Exercise goal: Return the lines below in which the string "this" occurs.

*** Opening of Supplied information ***

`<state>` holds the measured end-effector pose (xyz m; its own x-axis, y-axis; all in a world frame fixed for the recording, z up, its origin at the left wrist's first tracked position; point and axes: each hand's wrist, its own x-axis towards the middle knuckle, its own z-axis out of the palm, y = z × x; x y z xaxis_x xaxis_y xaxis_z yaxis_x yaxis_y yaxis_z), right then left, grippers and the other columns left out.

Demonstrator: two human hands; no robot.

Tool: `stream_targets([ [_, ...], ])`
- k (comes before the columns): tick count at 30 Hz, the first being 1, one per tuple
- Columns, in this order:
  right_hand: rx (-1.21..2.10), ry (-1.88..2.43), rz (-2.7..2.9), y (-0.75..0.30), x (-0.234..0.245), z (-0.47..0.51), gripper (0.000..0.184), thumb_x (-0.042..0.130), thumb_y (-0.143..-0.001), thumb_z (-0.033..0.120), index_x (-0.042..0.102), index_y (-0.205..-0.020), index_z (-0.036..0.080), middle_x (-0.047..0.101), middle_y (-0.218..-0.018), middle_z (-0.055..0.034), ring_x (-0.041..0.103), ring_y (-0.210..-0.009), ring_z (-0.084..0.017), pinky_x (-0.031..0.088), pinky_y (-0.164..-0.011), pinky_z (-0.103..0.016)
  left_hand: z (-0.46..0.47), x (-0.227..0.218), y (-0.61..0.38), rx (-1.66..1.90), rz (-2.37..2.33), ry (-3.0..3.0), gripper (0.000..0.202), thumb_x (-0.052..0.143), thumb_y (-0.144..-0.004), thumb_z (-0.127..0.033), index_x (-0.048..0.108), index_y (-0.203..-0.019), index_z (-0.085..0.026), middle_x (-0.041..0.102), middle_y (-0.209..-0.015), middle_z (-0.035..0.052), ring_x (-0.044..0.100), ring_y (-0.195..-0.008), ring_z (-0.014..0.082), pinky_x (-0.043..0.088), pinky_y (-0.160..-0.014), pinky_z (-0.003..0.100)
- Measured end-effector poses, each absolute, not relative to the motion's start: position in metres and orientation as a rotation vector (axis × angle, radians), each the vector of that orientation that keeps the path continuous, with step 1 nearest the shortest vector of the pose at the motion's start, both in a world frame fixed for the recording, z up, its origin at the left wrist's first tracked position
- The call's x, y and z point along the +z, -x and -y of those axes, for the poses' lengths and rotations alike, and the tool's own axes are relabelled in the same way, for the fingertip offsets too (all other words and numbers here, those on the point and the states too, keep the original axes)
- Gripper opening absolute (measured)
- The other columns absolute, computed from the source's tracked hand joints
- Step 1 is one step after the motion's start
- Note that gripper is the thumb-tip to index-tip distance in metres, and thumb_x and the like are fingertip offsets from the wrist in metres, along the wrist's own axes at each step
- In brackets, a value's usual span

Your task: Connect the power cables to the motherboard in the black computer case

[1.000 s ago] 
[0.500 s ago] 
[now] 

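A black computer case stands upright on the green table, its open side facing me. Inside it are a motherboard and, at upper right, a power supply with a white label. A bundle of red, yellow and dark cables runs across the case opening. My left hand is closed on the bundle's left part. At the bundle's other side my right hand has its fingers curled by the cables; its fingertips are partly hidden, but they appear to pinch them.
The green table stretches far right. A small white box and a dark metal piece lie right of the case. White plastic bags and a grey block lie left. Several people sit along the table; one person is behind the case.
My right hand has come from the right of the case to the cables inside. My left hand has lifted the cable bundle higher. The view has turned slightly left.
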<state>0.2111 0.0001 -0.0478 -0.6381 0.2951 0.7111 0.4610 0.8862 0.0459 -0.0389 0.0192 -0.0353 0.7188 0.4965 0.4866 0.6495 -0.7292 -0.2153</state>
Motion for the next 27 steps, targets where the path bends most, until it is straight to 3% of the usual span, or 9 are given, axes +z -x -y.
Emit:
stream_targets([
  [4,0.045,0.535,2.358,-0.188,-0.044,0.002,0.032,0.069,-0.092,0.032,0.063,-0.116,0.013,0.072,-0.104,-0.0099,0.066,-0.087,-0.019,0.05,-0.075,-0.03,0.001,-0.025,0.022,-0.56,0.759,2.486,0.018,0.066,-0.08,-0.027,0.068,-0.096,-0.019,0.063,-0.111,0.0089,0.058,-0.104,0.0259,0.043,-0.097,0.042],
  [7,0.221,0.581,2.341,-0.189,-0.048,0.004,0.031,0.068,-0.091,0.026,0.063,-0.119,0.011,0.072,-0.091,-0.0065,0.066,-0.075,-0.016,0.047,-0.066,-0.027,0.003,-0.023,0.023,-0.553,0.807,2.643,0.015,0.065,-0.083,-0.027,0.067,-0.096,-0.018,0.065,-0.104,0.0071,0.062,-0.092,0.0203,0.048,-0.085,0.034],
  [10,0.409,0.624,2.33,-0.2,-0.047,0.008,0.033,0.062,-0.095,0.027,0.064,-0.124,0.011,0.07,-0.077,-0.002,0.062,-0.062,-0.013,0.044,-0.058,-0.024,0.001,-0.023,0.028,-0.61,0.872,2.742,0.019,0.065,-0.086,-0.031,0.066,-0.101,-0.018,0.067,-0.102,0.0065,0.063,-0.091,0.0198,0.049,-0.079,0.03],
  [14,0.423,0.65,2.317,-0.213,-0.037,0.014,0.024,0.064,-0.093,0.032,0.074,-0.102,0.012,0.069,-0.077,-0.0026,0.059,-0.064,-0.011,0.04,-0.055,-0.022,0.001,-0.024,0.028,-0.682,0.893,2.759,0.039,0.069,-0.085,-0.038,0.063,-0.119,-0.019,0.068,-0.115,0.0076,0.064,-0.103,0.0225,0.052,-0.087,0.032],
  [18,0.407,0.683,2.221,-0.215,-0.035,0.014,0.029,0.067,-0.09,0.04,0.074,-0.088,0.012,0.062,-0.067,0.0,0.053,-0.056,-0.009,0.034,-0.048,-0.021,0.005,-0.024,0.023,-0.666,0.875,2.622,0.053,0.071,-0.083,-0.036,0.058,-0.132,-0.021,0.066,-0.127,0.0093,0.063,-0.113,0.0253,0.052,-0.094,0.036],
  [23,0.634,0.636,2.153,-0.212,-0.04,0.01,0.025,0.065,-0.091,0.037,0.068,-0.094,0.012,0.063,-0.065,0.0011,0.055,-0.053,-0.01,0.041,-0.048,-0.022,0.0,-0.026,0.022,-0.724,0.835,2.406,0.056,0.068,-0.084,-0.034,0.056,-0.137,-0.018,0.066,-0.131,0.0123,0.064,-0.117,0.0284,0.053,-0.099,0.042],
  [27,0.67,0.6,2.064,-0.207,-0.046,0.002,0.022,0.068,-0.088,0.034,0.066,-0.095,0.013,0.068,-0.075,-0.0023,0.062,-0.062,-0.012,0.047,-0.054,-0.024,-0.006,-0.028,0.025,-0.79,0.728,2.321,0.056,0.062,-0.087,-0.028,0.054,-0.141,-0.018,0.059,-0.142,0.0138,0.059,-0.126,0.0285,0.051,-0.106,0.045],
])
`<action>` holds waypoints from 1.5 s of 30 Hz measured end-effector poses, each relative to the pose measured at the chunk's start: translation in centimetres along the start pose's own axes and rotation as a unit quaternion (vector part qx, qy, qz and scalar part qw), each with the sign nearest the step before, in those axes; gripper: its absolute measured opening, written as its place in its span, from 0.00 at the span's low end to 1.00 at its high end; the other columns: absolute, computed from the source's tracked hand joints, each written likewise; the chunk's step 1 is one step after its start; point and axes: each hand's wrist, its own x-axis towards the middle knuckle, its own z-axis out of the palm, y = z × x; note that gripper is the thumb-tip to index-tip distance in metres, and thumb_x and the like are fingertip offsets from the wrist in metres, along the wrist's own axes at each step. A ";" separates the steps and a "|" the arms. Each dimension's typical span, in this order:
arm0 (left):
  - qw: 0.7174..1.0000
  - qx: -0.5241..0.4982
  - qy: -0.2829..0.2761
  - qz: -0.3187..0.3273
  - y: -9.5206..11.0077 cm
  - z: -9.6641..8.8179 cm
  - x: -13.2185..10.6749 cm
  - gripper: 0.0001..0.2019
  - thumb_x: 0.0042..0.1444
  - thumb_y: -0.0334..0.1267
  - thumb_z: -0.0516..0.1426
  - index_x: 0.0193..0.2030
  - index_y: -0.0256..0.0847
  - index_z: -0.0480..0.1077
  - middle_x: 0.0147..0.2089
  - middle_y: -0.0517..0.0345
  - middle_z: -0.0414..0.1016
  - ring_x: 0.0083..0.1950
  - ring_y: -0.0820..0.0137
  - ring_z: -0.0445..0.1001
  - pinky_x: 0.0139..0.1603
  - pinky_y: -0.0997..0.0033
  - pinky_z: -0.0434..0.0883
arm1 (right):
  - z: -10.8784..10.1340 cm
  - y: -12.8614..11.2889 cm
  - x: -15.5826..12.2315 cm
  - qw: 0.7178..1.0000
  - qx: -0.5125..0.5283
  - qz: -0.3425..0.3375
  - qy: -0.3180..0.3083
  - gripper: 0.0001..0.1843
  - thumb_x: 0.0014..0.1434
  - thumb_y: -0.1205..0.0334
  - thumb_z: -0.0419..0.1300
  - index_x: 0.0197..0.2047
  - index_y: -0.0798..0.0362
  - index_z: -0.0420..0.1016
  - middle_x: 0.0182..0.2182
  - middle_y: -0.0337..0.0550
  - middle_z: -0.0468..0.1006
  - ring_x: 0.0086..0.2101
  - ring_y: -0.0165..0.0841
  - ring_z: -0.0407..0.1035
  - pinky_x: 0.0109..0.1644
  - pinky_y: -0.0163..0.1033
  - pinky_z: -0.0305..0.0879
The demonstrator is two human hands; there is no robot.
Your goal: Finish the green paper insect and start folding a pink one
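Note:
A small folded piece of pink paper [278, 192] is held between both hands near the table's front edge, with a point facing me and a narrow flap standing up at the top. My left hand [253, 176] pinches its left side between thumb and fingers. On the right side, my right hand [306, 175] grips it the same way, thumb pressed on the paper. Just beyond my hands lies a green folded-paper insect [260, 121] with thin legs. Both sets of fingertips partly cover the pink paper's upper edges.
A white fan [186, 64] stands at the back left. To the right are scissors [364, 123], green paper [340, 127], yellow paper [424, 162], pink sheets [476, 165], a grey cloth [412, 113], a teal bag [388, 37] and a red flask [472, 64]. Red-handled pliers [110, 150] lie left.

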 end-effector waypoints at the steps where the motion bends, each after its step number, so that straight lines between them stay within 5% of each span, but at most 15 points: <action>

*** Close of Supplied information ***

Response area:
- Columns, in this order:
`<action>` holds waypoints from 1.5 s of 30 Hz measured end-effector poses, each relative to the pose measured at the chunk's start: translation in centimetres along the start pose's own axes and rotation as a unit quaternion (vector part qx, qy, qz and scalar part qw), each with the sign nearest the step before, in those axes; gripper: its absolute measured opening, written as its place in its span, from 0.00 at the span's low end to 1.00 at its high end; the other columns: absolute, computed from the source's tracked hand joints, each written likewise; the chunk's step 1 is one step after its start; point and axes: each hand's wrist, its own x-axis towards the middle knuckle, its own z-axis out of the palm, y = z × x; note that gripper is the thumb-tip to index-tip distance in metres, and thumb_x and the like are fingertip offsets from the wrist in metres, along the wrist's own axes at each step. A ";" separates the steps and a "|" the arms. Each dimension's typical span, in this order:

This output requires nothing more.